=== Study material ===
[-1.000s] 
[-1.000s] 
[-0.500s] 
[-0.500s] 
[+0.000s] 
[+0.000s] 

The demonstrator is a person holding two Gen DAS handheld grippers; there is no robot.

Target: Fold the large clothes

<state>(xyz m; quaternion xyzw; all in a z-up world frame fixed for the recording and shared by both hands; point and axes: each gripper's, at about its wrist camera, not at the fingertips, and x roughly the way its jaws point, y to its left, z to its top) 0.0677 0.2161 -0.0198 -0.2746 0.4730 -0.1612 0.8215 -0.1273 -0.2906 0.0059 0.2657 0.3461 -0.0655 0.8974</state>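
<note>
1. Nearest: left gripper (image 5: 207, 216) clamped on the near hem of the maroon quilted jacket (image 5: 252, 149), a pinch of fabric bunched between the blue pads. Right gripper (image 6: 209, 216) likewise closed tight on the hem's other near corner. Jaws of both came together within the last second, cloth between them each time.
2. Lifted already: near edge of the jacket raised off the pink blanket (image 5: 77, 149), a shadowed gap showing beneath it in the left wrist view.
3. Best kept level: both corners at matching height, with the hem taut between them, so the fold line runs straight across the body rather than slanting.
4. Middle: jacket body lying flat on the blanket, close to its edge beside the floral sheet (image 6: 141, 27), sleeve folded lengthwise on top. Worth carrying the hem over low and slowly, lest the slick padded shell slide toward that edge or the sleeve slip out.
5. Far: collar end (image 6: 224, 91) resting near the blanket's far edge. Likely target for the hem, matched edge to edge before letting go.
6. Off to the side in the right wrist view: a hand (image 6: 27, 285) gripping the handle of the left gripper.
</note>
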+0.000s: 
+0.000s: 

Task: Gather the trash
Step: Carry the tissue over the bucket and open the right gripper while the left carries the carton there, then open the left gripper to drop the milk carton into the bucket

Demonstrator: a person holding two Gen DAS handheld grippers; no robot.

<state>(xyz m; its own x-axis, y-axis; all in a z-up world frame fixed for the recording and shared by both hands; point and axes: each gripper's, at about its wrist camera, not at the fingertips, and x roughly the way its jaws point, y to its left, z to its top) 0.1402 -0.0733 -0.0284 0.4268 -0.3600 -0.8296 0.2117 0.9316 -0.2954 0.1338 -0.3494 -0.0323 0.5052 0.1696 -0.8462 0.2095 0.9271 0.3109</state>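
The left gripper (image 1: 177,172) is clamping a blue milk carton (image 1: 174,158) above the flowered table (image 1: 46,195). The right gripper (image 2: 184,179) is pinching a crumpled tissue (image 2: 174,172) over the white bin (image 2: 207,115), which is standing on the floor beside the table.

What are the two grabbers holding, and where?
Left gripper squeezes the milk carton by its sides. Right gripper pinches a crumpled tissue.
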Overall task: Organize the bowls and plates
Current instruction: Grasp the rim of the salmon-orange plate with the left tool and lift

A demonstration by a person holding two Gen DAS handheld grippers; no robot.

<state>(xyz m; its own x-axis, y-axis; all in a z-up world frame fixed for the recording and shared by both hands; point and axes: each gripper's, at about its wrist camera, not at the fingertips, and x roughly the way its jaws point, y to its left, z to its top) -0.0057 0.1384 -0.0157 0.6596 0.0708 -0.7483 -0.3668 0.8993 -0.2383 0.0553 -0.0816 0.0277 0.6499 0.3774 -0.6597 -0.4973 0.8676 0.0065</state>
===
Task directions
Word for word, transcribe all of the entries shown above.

Response
[-1.000s] 
[-1.000s] 
[-0.500s] 
[-0.500s] 
[+0.000s] 
[+0.000s] 

The demonstrator is a person holding two Gen DAS handheld grippers; there is no robot.

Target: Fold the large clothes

<state>(xyz m; quaternion xyzw; all in a z-up world frame fixed for the recording and shared by both hands; point and axes: each gripper's, at about its wrist camera, not at the fingertips, and x roughly the way its jaws point, y to its left, z to its top) 0.0677 0.2161 -0.0198 -0.2746 0.4730 -0.1612 0.8215 -0.1273 -0.2906 0.0059 0.2657 0.3461 -0.0655 0.8974</state>
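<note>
1. Nearest: left gripper (image 5: 207, 216) clamped on the near hem of the maroon quilted jacket (image 5: 252, 149), a pinch of fabric bunched between the blue pads. Right gripper (image 6: 209, 216) likewise closed tight on the hem's other near corner. Jaws of both came together within the last second, cloth between them each time.
2. Lifted already: near edge of the jacket raised off the pink blanket (image 5: 77, 149), a shadowed gap showing beneath it in the left wrist view.
3. Best kept level: both corners at matching height, with the hem taut between them, so the fold line runs straight across the body rather than slanting.
4. Middle: jacket body lying flat on the blanket, close to its edge beside the floral sheet (image 6: 141, 27), sleeve folded lengthwise on top. Worth carrying the hem over low and slowly, lest the slick padded shell slide toward that edge or the sleeve slip out.
5. Far: collar end (image 6: 224, 91) resting near the blanket's far edge. Likely target for the hem, matched edge to edge before letting go.
6. Off to the side in the right wrist view: a hand (image 6: 27, 285) gripping the handle of the left gripper.
</note>
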+0.000s: 
+0.000s: 

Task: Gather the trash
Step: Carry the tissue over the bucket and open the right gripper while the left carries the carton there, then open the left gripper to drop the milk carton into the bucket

Demonstrator: a person holding two Gen DAS handheld grippers; no robot.

<state>(xyz m; its own x-axis, y-axis; all in a z-up world frame fixed for the recording and shared by both hands; point and axes: each gripper's, at about its wrist camera, not at the fingertips, and x roughly the way its jaws point, y to its left, z to its top) 0.1402 -0.0733 -0.0284 0.4268 -0.3600 -0.8296 0.2117 0.9316 -0.2954 0.1338 -0.3494 -0.0323 0.5052 0.1696 -0.8462 0.2095 0.9271 0.3109</state>
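The left gripper (image 1: 177,172) is clamping a blue milk carton (image 1: 174,158) above the flowered table (image 1: 46,195). The right gripper (image 2: 184,179) is pinching a crumpled tissue (image 2: 174,172) over the white bin (image 2: 207,115), which is standing on the floor beside the table.

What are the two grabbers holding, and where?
Left gripper squeezes the milk carton by its sides. Right gripper pinches a crumpled tissue.
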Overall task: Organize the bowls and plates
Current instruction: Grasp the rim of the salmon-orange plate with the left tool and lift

A demonstration by a person holding two Gen DAS handheld grippers; no robot.

<state>(xyz m; its own x-axis, y-axis; all in a z-up world frame fixed for the recording and shared by both hands; point and axes: each gripper's, at about its wrist camera, not at the fingertips, and x roughly the way its jaws point, y to its left, z to its top) -0.0057 0.1384 -0.0157 0.6596 0.0708 -0.7483 -0.3668 0.8993 -0.2383 0.0553 -0.0816 0.0277 0.6499 0.3774 -0.6597 -0.4973 0.8676 0.0065</state>

There is no more output for this exercise.